**EXERCISE REQUIREMENTS**. Give the number of lines in the data below containing the word "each", with no other text.

------------------------------------------------

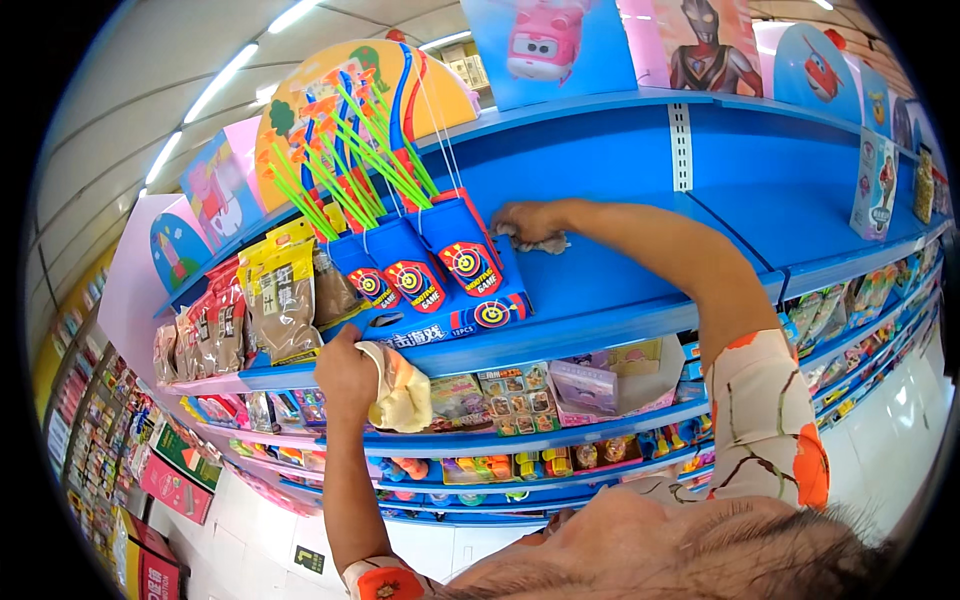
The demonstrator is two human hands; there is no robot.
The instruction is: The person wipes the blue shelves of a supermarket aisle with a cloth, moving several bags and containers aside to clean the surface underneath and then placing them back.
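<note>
My left hand (346,377) grips a pale yellow cloth (405,394) at the front edge of the blue shelf (600,281), by the left corner of a toy archery display box (480,313). In that box stand several blue quivers (411,271) with green suction-cup arrows (367,154) and red-and-blue toy bows (405,97). My right hand (529,219) presses a greyish cloth (546,241) onto the shelf surface, just right of the rearmost quiver. Its fingers are partly hidden by the cloth and the wrist.
Yellow-and-clear food bags (279,300) and red food bags (217,330) stand left of the archery box. A boxed toy (876,184) stands at the far right. Lower shelves (540,442) hold packaged toys. Cartoon picture boards (551,49) top the rack.
</note>
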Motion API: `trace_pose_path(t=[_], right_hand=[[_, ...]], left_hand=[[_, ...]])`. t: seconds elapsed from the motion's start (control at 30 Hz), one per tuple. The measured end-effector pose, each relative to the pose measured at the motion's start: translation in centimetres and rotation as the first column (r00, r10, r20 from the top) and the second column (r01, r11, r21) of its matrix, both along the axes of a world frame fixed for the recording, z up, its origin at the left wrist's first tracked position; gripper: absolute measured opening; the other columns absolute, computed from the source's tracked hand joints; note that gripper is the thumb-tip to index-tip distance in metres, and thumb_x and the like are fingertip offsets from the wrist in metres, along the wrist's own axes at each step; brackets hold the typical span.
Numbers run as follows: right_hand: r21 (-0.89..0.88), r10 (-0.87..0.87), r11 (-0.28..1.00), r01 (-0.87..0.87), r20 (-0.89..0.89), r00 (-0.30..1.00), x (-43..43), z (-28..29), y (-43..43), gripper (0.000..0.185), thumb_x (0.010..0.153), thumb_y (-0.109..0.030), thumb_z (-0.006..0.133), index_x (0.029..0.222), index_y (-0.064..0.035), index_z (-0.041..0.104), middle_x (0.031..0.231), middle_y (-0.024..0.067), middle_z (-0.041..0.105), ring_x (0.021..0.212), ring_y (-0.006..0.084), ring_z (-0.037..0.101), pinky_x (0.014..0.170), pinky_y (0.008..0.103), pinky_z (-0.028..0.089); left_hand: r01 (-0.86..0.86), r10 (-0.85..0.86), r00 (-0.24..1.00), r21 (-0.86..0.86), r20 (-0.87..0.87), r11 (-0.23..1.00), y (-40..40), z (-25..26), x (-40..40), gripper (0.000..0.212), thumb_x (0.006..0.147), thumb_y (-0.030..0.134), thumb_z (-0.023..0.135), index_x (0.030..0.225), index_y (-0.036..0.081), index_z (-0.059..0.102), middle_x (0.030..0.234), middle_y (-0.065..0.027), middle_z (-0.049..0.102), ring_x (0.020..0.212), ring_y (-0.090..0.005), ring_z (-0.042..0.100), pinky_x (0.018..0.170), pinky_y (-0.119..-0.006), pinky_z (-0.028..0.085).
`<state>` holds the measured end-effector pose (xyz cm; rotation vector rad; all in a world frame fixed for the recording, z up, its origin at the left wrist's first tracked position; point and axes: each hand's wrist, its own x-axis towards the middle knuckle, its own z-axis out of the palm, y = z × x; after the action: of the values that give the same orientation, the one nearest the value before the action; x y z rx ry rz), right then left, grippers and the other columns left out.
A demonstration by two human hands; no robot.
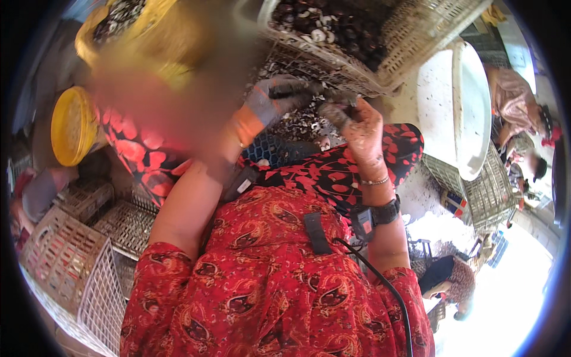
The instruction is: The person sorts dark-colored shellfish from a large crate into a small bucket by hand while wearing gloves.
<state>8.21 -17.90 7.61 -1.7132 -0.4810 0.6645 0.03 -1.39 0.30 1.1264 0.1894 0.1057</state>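
Observation:
My left hand (pixel 274 100), in a grey and orange work glove, has its fingers curled above a heap of dark pieces and pale curved bits (pixel 308 125). Facing it from the right is my right hand (pixel 359 122), its skin dirty and its fingers bent inward. Motion blur and dark matter between the fingertips hide what either hand grips. Just beyond them stands a plastic crate (pixel 330 58) with dark, rounded pieces and pale scraps inside. Below the hands, a blue netted surface (pixel 279 151) shows between my legs.
A yellow bucket (pixel 71 127) is at the left, below a yellow sack (pixel 151 26). On the right stand a large white tub (pixel 470 111) and a crate (pixel 490 192). More crates (pixel 62 254) are at lower left. Other people (pixel 513 98) work at both sides. A blur covers the upper left.

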Motion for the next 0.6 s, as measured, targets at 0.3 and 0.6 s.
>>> trace_pose_path(t=[0.3,0.6], right_hand=[[0.012,-0.042,0.999,0.042,-0.002,0.999,0.0,0.6,0.0,0.031,0.074,0.004,0.064,0.103,0.0041,0.055,0.092,0.0055,0.062,0.073,0.0098,0.059,0.058,0.0199,0.047],[0.052,-0.143,0.99,0.133,0.408,0.902,1.7,-1.0,0.4,0.034,0.071,0.007,0.063,0.104,0.0044,0.054,0.098,0.0068,0.059,0.088,0.0134,0.056,0.081,0.0248,0.044]], left_hand=[[-0.186,0.185,0.983,0.084,0.015,0.979,0.3,-0.1,0.1,0.021,0.082,0.005,0.058,0.103,0.001,0.062,0.103,-0.0077,0.062,0.092,-0.0136,0.057,0.081,-0.025,0.044],[-0.246,0.291,0.956,0.439,-0.036,0.864,-1.0,0.2,0.1,0.021,0.077,0.009,0.065,0.097,0.003,0.064,0.094,-0.0066,0.065,0.082,-0.0103,0.06,0.074,-0.023,0.047]])
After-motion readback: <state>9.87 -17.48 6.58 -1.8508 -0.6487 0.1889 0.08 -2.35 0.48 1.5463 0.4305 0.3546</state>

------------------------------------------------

**YOUR RESPONSE**. 2